| ACTIVITY |
In the data below, retype exactly the line that contains "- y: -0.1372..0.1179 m" and every line after it, through the last.

+++

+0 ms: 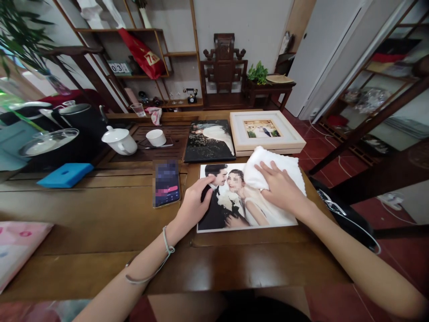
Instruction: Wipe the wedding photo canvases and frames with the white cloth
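A wedding photo panel (pixel 231 210) of a couple lies flat on the wooden table in front of me. My left hand (pixel 197 197) rests at its left edge, fingers curved and thumb apart, touching the print near the dark suit. A folded white cloth (pixel 291 172) covers the panel's upper right part. Spread over this cloth, my right hand (pixel 279 188) presses it down with its fingers stretched out. Part of the panel is hidden beneath the cloth and hand. Just left of the panel lies a phone (pixel 166 183) with its screen lit.
Behind the panel are a dark photo album (pixel 210 141) and a light wooden picture frame (pixel 266 132). A white lidded teacup (pixel 119 141), a small white cup (pixel 156 137) and a blue block (pixel 66 175) stand left. A pink patterned packet (pixel 22 248) lies at the table's left.
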The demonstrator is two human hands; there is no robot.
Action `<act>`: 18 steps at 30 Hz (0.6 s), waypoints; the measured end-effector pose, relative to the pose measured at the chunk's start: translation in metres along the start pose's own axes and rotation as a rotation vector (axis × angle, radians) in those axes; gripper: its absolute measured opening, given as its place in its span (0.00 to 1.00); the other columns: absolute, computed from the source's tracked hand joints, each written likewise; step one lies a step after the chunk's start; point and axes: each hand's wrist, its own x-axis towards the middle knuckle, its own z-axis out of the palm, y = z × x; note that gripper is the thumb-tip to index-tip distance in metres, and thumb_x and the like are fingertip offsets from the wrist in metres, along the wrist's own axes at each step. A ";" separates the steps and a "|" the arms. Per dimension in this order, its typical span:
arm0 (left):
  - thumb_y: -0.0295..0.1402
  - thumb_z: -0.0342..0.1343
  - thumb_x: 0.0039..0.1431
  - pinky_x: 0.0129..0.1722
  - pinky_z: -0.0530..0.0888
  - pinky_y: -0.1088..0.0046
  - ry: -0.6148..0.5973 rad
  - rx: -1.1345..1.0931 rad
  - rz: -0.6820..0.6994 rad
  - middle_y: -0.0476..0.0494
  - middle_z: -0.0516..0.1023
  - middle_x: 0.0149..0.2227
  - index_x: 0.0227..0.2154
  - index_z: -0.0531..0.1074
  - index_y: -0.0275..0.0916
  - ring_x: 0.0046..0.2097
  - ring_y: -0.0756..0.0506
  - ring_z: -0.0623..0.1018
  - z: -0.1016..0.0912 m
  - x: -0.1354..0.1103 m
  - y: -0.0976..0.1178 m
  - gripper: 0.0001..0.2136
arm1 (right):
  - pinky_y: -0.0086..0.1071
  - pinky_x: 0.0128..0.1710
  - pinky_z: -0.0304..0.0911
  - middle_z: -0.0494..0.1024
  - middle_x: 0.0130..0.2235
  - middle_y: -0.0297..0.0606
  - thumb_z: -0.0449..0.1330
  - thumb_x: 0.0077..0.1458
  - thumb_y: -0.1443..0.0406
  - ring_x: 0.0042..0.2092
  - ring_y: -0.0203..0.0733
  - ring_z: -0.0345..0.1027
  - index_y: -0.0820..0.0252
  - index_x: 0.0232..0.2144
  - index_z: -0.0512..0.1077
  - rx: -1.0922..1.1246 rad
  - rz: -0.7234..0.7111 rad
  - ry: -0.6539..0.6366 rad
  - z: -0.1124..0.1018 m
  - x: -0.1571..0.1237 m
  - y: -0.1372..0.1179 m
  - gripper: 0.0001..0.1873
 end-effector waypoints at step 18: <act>0.25 0.51 0.63 0.55 0.74 0.56 0.020 0.025 0.000 0.37 0.78 0.52 0.51 0.71 0.38 0.54 0.40 0.77 0.000 0.000 0.000 0.15 | 0.65 0.64 0.39 0.53 0.69 0.46 0.55 0.46 0.70 0.70 0.62 0.37 0.60 0.67 0.54 0.093 -0.280 -0.033 -0.002 -0.007 -0.025 0.43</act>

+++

| WRITTEN ANSWER |
  - y: -0.1372..0.1179 m
  - gripper: 0.0001..0.1873
 end-effector waypoints at step 18: <act>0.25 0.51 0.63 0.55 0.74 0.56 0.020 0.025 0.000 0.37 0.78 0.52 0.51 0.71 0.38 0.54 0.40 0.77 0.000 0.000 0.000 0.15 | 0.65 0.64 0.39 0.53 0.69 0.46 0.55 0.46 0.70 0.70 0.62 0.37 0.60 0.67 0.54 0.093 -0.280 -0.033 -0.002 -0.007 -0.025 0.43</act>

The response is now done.